* _Your task_: Nothing is needed except the lines below that run from the one with "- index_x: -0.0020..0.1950" through the one with "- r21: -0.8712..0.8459", repeated exactly.

BEGIN Data for review

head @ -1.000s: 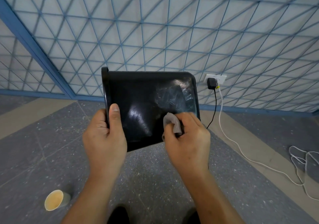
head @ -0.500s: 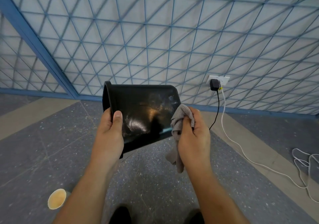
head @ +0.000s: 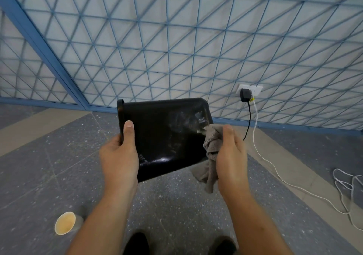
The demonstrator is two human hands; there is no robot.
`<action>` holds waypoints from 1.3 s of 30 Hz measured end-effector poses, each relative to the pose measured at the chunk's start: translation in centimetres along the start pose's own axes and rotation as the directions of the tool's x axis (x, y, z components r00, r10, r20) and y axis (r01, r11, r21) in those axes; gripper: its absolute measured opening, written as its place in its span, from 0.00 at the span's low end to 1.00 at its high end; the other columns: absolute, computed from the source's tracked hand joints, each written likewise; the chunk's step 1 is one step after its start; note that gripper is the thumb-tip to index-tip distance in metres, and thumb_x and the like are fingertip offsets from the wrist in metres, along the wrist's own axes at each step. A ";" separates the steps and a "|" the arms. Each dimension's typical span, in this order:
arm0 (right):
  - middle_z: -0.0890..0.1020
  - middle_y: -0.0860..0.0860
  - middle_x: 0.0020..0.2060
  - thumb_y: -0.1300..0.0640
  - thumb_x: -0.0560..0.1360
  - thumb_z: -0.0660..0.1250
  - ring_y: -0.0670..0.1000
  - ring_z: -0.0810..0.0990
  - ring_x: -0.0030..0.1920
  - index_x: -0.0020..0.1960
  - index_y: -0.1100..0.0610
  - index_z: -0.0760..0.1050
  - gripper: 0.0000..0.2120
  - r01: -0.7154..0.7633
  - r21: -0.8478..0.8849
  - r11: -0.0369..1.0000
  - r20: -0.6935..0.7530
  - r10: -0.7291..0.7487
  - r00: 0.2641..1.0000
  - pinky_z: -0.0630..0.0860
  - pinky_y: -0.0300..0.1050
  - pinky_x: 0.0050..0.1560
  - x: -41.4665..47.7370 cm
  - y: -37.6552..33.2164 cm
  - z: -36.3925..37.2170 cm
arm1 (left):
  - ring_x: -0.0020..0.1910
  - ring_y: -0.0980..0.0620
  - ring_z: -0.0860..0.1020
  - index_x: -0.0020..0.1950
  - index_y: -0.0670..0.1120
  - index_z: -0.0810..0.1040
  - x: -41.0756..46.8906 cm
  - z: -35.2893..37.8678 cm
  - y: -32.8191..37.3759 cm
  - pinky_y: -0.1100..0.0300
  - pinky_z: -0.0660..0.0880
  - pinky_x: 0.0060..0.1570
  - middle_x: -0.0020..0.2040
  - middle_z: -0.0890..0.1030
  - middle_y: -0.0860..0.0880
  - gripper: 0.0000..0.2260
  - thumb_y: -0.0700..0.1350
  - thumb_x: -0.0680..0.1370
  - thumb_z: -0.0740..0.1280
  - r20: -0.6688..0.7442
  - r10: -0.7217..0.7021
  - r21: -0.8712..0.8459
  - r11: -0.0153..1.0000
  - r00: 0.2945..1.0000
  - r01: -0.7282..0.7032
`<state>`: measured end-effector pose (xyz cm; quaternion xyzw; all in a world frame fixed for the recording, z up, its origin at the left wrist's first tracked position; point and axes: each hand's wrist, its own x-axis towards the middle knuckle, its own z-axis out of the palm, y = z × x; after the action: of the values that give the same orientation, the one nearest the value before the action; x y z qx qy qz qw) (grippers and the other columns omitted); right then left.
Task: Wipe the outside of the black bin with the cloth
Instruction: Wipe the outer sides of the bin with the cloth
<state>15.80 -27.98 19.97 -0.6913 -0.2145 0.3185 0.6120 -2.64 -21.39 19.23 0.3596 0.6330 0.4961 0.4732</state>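
the left hand (head: 119,156) grips the black bin (head: 167,133) at its rim end, thumb over its face; the right hand (head: 231,156) clutches the cloth (head: 211,150). the bin is held up between them, long axis 9 to 3 o'clock, base toward 3. the cloth touches that end, so the right hand seems nearer for the next wipe.

- The black bin (head: 167,135) looks like glossy, smooth plastic, with smeared streaks catching light.
- The cloth (head: 211,148) is grey, matt, ribbed fabric.
- The floor (head: 59,156) is speckled and matt.
- The paper cup (head: 65,223) looks matt.
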 end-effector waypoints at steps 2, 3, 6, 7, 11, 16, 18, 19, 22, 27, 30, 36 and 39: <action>0.79 0.40 0.33 0.48 0.86 0.58 0.40 0.76 0.33 0.44 0.49 0.76 0.15 0.187 -0.194 0.963 0.014 -0.187 0.982 0.72 0.36 0.37 0.3 0.3 -0.6 | 0.40 0.53 0.88 0.38 0.59 0.88 -0.2 0.0 -0.1 0.54 0.81 0.41 0.40 0.89 0.53 0.20 0.66 0.83 0.66 -0.006 0.019 0.031 0.999 1.000 -0.019; 0.79 0.38 0.34 0.49 0.86 0.58 0.39 0.76 0.33 0.46 0.46 0.76 0.12 0.235 -0.253 0.938 0.025 -0.237 0.971 0.72 0.33 0.34 0.4 0.3 -0.9 | 0.41 0.50 0.88 0.37 0.59 0.87 -0.2 0.0 0.0 0.51 0.82 0.43 0.40 0.89 0.51 0.21 0.66 0.84 0.65 -0.014 0.015 0.036 0.999 1.000 -0.015; 0.80 0.36 0.38 0.50 0.84 0.62 0.41 0.79 0.34 0.58 0.42 0.74 0.05 0.299 -0.360 0.884 0.037 -0.306 0.951 0.76 0.35 0.34 0.4 0.5 -1.5 | 0.45 0.49 0.87 0.40 0.56 0.87 -0.3 0.0 0.2 0.51 0.80 0.44 0.41 0.88 0.51 0.22 0.66 0.85 0.63 -0.058 0.017 0.056 0.998 0.998 -0.014; 0.81 0.38 0.40 0.50 0.83 0.64 0.43 0.81 0.35 0.59 0.42 0.74 0.06 0.302 -0.381 0.874 0.049 -0.307 0.950 0.80 0.42 0.37 0.4 0.6 -1.5 | 0.46 0.49 0.86 0.43 0.53 0.87 -0.3 0.0 0.2 0.52 0.78 0.44 0.41 0.88 0.51 0.23 0.66 0.85 0.62 -0.070 0.028 0.074 0.997 0.997 -0.023; 0.81 0.41 0.44 0.50 0.81 0.68 0.48 0.82 0.41 0.54 0.48 0.80 0.04 0.358 -0.499 0.789 0.098 -0.359 0.928 0.83 0.54 0.41 0.1 1.1 -1.6 | 0.43 0.49 0.83 0.44 0.50 0.82 -0.5 0.0 0.4 0.54 0.74 0.39 0.42 0.84 0.49 0.24 0.64 0.87 0.58 -0.082 0.156 0.201 0.970 0.984 -0.137; 0.80 0.45 0.45 0.50 0.82 0.68 0.44 0.78 0.41 0.52 0.53 0.81 0.06 0.425 -0.551 0.718 0.064 -0.471 0.880 0.80 0.52 0.41 0.4 0.8 -0.5 | 0.34 0.46 0.77 0.39 0.45 0.76 -1.5 0.4 0.6 0.53 0.68 0.34 0.34 0.77 0.45 0.27 0.61 0.89 0.57 -0.018 0.300 0.301 0.911 0.954 -0.281; 0.80 0.44 0.44 0.50 0.81 0.68 0.43 0.78 0.39 0.51 0.51 0.80 0.05 0.466 -0.562 0.683 0.133 -0.481 0.866 0.79 0.49 0.39 -0.2 0.8 0.2 | 0.34 0.47 0.76 0.38 0.45 0.75 -1.6 0.3 0.6 0.53 0.67 0.34 0.34 0.76 0.46 0.26 0.60 0.89 0.57 -0.015 0.316 0.307 0.904 0.949 -0.296; 0.80 0.44 0.42 0.51 0.81 0.69 0.43 0.77 0.38 0.49 0.51 0.80 0.05 0.491 -0.568 0.660 0.173 -0.488 0.856 0.78 0.47 0.37 -0.5 0.9 0.2 | 0.34 0.46 0.76 0.38 0.45 0.75 -1.5 0.2 0.7 0.53 0.67 0.34 0.34 0.76 0.46 0.26 0.61 0.89 0.57 -0.022 0.319 0.306 0.904 0.947 -0.298; 0.79 0.45 0.39 0.50 0.80 0.68 0.46 0.79 0.34 0.46 0.52 0.79 0.06 0.459 -0.573 0.679 0.172 -0.448 0.877 0.80 0.52 0.34 -0.3 1.1 -0.7 | 0.39 0.40 0.80 0.42 0.42 0.79 -1.3 -0.2 0.8 0.42 0.76 0.38 0.38 0.80 0.41 0.28 0.62 0.88 0.57 -0.042 0.284 0.273 0.926 0.958 -0.262; 0.81 0.46 0.44 0.51 0.80 0.67 0.46 0.79 0.37 0.51 0.53 0.79 0.06 0.486 -0.576 0.657 0.140 -0.506 0.851 0.80 0.52 0.37 0.1 0.1 -0.2 | 0.32 0.48 0.74 0.36 0.47 0.72 -2.0 0.4 1.1 0.49 0.69 0.33 0.32 0.73 0.46 0.26 0.60 0.89 0.57 0.009 0.346 0.279 0.900 0.938 -0.334; 0.79 0.45 0.44 0.53 0.80 0.68 0.47 0.77 0.37 0.50 0.53 0.78 0.03 0.564 -0.585 0.583 0.297 -0.493 0.818 0.78 0.50 0.35 -1.0 0.4 0.5 | 0.27 0.56 0.67 0.34 0.49 0.66 -2.1 0.3 0.9 0.58 0.62 0.30 0.29 0.67 0.52 0.26 0.59 0.89 0.58 0.010 0.385 0.306 0.877 0.923 -0.370; 0.79 0.46 0.45 0.55 0.80 0.67 0.47 0.78 0.37 0.56 0.49 0.76 0.05 0.508 -0.601 0.617 0.224 -0.480 0.848 0.76 0.47 0.35 0.0 -0.3 -0.7 | 0.27 0.57 0.69 0.33 0.49 0.67 -2.0 0.5 0.8 0.61 0.64 0.29 0.29 0.67 0.53 0.26 0.58 0.89 0.58 -0.004 0.377 0.309 0.881 0.926 -0.357; 0.76 0.45 0.47 0.59 0.79 0.69 0.47 0.77 0.37 0.56 0.49 0.77 0.08 0.598 -0.595 0.537 0.317 -0.526 0.789 0.75 0.43 0.33 -1.3 -0.5 0.4 | 0.26 0.60 0.70 0.33 0.51 0.65 -2.2 0.7 0.6 0.68 0.65 0.27 0.27 0.67 0.55 0.25 0.57 0.89 0.59 -0.004 0.410 0.312 0.867 0.912 -0.389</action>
<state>14.64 -28.53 20.68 -0.7395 -0.5544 0.0400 0.3797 -1.30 -23.03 20.33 0.5336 0.6298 0.4920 0.2768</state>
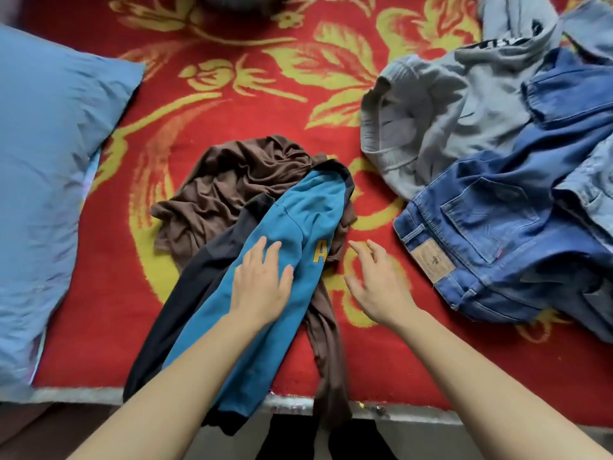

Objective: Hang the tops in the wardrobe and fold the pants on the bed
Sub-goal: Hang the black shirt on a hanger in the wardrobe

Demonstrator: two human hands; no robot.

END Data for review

* _Exercise answer_:
  - index_x: -0.0020..0.1950
  - index_y: -0.0670..0.1120
  - index_z: -0.0810..0.1040
  - x: -41.0756..46.8906 cm
  - z: -35.2893..37.8678 cm
  - y: -32.8191..37.3759 cm
  - pinky_y: -0.1100..0.0300
  - pinky_z: -0.0660..0.0880
  - pinky_x: 0.0060..0.1570
  - middle_x: -0.0020..0.2040
  - middle_z: -0.0890..0.1030
  - middle_y: -0.0860..0.0880
  - gripper: 0.0000..0.2260
  - thumb_y: -0.0700..0.1350
  - thumb_x: -0.0680..0.1370
  - thumb_z: -0.0740..0.1280
  - r20: -0.6688..0.7442
  - r10: -0.7217..0.7021
  - r21: -0.8712..0.8459

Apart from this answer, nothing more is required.